**Task directions:** Retyping the entire listing exactly is the task.

**Input material:**
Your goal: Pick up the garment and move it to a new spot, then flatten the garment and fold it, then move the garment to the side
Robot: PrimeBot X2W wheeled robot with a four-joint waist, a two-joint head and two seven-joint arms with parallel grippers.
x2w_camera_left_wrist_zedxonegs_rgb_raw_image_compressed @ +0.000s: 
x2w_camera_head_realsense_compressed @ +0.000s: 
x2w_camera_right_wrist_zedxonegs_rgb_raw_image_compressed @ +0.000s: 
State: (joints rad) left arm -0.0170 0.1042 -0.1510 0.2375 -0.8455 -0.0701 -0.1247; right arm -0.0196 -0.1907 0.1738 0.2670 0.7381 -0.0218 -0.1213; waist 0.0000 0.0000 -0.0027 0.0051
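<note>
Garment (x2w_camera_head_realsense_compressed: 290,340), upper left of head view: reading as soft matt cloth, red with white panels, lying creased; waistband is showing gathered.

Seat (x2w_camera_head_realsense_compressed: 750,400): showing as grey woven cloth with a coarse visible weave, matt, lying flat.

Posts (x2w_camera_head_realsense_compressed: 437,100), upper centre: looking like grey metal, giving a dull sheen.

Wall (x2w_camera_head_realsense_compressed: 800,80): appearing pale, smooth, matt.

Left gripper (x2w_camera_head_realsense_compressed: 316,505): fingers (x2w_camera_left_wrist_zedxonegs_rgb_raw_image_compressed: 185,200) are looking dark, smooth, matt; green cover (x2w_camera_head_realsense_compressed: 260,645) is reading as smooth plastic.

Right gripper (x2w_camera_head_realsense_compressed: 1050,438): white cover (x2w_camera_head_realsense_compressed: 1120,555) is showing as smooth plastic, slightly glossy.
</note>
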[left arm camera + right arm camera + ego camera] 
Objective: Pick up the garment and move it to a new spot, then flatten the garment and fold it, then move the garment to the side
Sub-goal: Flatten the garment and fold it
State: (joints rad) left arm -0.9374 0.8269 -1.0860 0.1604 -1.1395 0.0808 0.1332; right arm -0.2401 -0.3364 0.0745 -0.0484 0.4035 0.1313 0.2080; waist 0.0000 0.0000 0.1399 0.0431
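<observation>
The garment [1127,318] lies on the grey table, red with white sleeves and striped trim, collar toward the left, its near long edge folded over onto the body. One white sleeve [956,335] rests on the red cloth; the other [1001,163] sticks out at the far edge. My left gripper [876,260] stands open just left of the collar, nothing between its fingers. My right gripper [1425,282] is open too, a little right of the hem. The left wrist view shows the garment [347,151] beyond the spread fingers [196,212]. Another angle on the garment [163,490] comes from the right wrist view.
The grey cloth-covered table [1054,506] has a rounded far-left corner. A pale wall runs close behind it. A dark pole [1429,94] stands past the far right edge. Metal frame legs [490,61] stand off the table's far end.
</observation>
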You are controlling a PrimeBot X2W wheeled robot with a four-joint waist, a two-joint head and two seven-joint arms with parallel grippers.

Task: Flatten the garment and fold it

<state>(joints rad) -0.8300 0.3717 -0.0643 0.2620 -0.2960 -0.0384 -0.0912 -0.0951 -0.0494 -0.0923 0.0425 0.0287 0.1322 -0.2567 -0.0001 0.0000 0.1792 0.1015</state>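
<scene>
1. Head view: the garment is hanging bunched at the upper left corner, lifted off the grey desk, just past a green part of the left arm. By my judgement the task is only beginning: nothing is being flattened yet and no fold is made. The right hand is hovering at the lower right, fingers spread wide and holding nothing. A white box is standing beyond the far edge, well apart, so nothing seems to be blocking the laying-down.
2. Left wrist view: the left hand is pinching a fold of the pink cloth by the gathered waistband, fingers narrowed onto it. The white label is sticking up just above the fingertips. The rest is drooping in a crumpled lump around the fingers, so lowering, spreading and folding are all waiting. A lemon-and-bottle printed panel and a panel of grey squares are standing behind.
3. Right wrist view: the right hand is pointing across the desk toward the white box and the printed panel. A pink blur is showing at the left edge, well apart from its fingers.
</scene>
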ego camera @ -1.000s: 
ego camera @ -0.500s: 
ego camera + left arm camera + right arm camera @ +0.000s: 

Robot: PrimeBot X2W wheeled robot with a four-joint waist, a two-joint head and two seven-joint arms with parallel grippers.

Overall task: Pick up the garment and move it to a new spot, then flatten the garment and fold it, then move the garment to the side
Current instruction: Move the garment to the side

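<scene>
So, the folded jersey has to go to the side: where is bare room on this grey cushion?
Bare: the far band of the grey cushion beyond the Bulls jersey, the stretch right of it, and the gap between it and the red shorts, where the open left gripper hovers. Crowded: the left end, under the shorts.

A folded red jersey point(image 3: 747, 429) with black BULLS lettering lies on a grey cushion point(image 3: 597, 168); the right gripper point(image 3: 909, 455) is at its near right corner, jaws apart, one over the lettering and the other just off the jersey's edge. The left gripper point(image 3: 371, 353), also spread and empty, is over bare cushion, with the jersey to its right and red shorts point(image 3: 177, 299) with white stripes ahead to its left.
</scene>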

**Response to this task:**
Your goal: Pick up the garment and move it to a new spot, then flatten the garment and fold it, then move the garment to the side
Robot: PrimeBot X2W wheeled robot with a four-joint waist, a two-joint head and two seven-joint arms with parallel grippers.
x2w_camera_left_wrist_zedxonegs_rgb_raw_image_compressed @ +0.000s: 
x2w_camera_head_realsense_compressed @ +0.000s: 
x2w_camera_right_wrist_zedxonegs_rgb_raw_image_compressed @ +0.000s: 
State: (joints rad) left arm -0.0170 0.1042 -0.1510 0.2375 -0.8455 -0.0701 -0.1247; right arm -0.0196 -0.1907 0.1738 0.2670 0.7381 -0.0218 -0.1213; waist 0.0000 0.0000 -0.0027 0.0051
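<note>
Garment (x2w_camera_head_realsense_compressed: 290,340), upper left of head view: reading as soft matt cloth, red with white panels, lying creased; waistband is showing gathered.

Seat (x2w_camera_head_realsense_compressed: 750,400): showing as grey woven cloth with a coarse visible weave, matt, lying flat.

Posts (x2w_camera_head_realsense_compressed: 437,100), upper centre: looking like grey metal, giving a dull sheen.

Wall (x2w_camera_head_realsense_compressed: 800,80): appearing pale, smooth, matt.

Left gripper (x2w_camera_head_realsense_compressed: 316,505): fingers (x2w_camera_left_wrist_zedxonegs_rgb_raw_image_compressed: 185,200) are looking dark, smooth, matt; green cover (x2w_camera_head_realsense_compressed: 260,645) is reading as smooth plastic.

Right gripper (x2w_camera_head_realsense_compressed: 1050,438): white cover (x2w_camera_head_realsense_compressed: 1120,555) is showing as smooth plastic, slightly glossy.
</note>
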[left arm camera + right arm camera + ego camera] 
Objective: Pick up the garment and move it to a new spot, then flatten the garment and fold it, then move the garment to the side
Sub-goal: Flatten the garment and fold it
State: (joints rad) left arm -0.9374 0.8269 -1.0860 0.1604 -1.1395 0.0808 0.1332; right arm -0.2401 -0.3364 0.0745 -0.0484 0.4035 0.1313 0.2080; waist 0.0000 0.0000 0.1399 0.0431
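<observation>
The garment [1127,318] lies on the grey table, red with white sleeves and striped trim, collar toward the left, its near long edge folded over onto the body. One white sleeve [956,335] rests on the red cloth; the other [1001,163] sticks out at the far edge. My left gripper [876,260] stands open just left of the collar, nothing between its fingers. My right gripper [1425,282] is open too, a little right of the hem. The left wrist view shows the garment [347,151] beyond the spread fingers [196,212]. Another angle on the garment [163,490] comes from the right wrist view.
The grey cloth-covered table [1054,506] has a rounded far-left corner. A pale wall runs close behind it. A dark pole [1429,94] stands past the far right edge. Metal frame legs [490,61] stand off the table's far end.
</observation>
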You are controlling a PrimeBot X2W wheeled robot with a four-joint waist, a two-joint head and two seven-joint arms with parallel grippers.

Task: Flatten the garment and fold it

<state>(joints rad) -0.8300 0.3717 -0.0643 0.2620 -0.2960 -0.0384 -0.0912 -0.0951 -0.0494 -0.0923 0.0425 0.0287 0.1322 -0.2567 -0.0001 0.0000 0.1792 0.1015</state>
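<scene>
1. Head view: the garment is hanging bunched at the upper left corner, lifted off the grey desk, just past a green part of the left arm. By my judgement the task is only beginning: nothing is being flattened yet and no fold is made. The right hand is hovering at the lower right, fingers spread wide and holding nothing. A white box is standing beyond the far edge, well apart, so nothing seems to be blocking the laying-down.
2. Left wrist view: the left hand is pinching a fold of the pink cloth by the gathered waistband, fingers narrowed onto it. The white label is sticking up just above the fingertips. The rest is drooping in a crumpled lump around the fingers, so lowering, spreading and folding are all waiting. A lemon-and-bottle printed panel and a panel of grey squares are standing behind.
3. Right wrist view: the right hand is pointing across the desk toward the white box and the printed panel. A pink blur is showing at the left edge, well apart from its fingers.
</scene>
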ego camera @ -1.000s: 
ego camera @ -0.500s: 
ego camera + left arm camera + right arm camera @ +0.000s: 

Robot: PrimeBot X2W wheeled robot with a four-joint waist, a two-joint head and two seven-joint arms with parallel grippers.

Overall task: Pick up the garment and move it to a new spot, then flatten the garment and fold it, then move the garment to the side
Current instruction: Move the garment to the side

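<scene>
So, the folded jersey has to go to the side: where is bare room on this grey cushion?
Bare: the far band of the grey cushion beyond the Bulls jersey, the stretch right of it, and the gap between it and the red shorts, where the open left gripper hovers. Crowded: the left end, under the shorts.

A folded red jersey point(image 3: 747, 429) with black BULLS lettering lies on a grey cushion point(image 3: 597, 168); the right gripper point(image 3: 909, 455) is at its near right corner, jaws apart, one over the lettering and the other just off the jersey's edge. The left gripper point(image 3: 371, 353), also spread and empty, is over bare cushion, with the jersey to its right and red shorts point(image 3: 177, 299) with white stripes ahead to its left.
</scene>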

The exercise requires no additional answer.